BRIEF: Only the lines of the data below from the one with "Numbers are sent" through the one with "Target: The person" are wanted. Repeat them exactly.

──────── RECORD EXTRACTS

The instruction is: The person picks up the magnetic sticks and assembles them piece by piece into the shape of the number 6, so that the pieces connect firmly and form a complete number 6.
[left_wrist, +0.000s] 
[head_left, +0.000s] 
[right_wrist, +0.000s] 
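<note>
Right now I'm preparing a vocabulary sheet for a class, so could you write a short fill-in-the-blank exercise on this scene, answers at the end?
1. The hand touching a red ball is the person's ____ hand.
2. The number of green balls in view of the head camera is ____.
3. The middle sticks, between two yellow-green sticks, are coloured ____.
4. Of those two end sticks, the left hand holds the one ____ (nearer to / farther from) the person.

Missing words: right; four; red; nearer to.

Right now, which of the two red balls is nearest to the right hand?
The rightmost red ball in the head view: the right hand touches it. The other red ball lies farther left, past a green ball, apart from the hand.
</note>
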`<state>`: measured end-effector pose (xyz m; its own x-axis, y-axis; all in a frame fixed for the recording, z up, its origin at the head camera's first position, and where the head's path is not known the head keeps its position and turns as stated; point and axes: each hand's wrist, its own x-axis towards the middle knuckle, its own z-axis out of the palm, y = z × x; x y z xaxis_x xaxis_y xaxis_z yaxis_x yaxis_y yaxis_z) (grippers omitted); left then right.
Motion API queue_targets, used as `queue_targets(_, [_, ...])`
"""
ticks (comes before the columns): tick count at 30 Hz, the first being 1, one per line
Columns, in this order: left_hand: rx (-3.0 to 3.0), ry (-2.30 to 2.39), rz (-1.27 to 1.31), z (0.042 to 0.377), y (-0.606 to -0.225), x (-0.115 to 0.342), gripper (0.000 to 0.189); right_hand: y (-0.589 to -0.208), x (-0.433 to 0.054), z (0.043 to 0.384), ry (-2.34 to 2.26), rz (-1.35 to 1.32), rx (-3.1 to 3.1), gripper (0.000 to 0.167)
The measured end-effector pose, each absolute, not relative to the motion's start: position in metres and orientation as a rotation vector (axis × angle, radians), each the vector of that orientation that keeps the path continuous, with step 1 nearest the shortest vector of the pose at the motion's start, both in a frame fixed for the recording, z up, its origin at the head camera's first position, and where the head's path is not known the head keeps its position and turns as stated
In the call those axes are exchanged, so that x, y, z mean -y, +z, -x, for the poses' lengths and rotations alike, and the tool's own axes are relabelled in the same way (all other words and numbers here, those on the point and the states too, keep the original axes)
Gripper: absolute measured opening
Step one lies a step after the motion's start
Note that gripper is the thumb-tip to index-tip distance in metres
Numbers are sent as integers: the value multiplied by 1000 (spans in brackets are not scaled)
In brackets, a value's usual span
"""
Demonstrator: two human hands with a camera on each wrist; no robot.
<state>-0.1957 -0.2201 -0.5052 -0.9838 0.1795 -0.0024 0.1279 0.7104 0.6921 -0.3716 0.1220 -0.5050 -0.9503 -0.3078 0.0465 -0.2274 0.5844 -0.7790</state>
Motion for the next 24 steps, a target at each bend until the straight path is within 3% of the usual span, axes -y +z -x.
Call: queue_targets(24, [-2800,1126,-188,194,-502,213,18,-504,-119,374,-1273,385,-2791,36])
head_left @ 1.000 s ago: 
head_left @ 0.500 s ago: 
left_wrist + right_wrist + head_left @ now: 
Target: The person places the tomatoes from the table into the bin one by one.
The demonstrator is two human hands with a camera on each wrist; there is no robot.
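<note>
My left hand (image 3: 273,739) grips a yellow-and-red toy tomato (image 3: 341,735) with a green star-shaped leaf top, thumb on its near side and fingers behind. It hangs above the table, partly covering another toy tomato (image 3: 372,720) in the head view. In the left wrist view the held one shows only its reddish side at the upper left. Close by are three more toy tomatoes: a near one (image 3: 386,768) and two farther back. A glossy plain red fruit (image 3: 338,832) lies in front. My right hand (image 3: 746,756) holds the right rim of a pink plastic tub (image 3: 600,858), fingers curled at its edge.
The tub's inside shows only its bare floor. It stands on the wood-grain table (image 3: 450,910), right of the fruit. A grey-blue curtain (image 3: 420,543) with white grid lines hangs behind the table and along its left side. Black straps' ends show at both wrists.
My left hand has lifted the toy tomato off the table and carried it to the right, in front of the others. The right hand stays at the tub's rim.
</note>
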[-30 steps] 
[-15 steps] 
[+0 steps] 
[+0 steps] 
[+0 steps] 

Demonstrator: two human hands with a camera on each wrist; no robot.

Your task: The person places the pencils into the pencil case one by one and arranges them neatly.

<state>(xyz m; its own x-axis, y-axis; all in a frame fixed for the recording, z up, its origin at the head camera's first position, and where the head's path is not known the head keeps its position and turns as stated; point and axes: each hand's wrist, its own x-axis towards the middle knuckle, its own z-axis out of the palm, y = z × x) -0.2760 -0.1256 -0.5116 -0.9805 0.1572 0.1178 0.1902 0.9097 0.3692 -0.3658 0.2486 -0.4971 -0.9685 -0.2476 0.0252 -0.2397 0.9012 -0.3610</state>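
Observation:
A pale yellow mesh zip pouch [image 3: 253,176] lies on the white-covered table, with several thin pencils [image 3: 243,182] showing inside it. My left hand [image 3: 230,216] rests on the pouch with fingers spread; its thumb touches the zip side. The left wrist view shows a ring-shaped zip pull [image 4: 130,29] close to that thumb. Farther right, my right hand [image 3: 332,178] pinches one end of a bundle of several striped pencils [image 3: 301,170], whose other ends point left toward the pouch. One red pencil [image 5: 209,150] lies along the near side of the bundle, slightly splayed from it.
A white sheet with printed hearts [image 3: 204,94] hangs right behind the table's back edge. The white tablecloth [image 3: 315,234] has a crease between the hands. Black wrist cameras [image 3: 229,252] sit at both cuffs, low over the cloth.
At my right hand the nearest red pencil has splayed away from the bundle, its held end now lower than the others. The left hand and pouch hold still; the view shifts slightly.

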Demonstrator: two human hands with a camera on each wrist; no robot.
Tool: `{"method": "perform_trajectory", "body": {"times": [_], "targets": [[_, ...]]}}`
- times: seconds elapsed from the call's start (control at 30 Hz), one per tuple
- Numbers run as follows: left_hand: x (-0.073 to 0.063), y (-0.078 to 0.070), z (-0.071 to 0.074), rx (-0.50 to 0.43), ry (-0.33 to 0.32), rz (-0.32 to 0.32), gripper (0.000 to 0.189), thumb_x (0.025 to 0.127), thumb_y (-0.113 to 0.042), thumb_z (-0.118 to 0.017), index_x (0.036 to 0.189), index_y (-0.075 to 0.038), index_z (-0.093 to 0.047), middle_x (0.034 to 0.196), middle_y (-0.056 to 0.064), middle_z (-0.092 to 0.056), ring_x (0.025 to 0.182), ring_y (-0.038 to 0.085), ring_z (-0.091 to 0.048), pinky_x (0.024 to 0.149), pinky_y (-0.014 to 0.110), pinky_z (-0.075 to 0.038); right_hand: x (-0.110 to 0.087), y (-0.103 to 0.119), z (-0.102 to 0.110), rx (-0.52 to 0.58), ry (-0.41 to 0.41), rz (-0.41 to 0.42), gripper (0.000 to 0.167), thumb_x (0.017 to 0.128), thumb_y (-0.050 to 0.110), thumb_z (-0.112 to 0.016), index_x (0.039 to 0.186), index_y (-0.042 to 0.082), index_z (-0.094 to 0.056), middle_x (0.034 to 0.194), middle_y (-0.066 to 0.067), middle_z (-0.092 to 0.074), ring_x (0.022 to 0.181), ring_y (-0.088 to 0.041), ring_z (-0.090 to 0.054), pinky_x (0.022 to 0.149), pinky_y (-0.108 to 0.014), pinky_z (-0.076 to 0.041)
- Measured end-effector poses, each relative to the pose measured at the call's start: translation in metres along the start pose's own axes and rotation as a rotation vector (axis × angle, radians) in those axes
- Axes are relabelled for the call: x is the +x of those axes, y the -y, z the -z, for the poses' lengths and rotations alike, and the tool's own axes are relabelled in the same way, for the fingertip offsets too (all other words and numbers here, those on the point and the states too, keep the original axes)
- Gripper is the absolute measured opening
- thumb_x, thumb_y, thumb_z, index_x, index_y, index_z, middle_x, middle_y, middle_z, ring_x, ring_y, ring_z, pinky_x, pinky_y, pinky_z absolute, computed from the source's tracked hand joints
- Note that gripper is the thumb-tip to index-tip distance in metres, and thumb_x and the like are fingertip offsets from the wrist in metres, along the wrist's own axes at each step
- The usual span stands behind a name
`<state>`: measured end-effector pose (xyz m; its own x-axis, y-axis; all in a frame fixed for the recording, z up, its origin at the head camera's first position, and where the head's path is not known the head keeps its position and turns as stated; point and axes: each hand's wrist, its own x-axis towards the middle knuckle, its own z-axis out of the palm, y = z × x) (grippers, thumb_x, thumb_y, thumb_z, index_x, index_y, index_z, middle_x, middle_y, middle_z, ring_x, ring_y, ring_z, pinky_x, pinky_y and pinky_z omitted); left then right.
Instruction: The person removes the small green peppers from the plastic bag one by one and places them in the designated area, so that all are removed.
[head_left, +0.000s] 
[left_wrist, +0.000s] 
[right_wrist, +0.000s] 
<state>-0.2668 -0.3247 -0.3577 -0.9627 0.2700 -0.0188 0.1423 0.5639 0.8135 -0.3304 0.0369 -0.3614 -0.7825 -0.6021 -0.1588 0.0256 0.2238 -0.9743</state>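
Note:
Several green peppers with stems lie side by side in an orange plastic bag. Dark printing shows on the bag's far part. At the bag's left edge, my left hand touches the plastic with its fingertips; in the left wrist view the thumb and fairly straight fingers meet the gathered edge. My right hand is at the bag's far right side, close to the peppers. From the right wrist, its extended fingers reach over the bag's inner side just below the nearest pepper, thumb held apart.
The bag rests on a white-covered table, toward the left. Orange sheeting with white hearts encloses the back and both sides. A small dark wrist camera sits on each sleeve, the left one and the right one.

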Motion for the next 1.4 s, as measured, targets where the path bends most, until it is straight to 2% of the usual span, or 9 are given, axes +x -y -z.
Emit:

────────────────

RESPONSE AREA:
Numbers are sent as integers: the value multiplied by 1000 (spans in brackets are not scaled)
In brackets, a value's usual span
"""
Demonstrator: two human hands with a camera on each wrist; no robot.
<state>-0.1957 -0.2201 -0.5052 -0.9838 0.1795 -0.0024 0.1279 0.7104 0.6921 -0.3716 0.1220 -0.5050 -0.9503 -0.3078 0.0465 -0.2274 0.5844 -0.7790</state>
Motion for the next 24 steps, a target at each bend until the straight path is within 3% of the usual span, axes -y +z -x.
Call: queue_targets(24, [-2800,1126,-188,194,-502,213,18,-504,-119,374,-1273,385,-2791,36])
head_left @ 1.000 s ago: 
head_left @ 0.500 s ago: 
left_wrist + right_wrist + head_left @ now: 
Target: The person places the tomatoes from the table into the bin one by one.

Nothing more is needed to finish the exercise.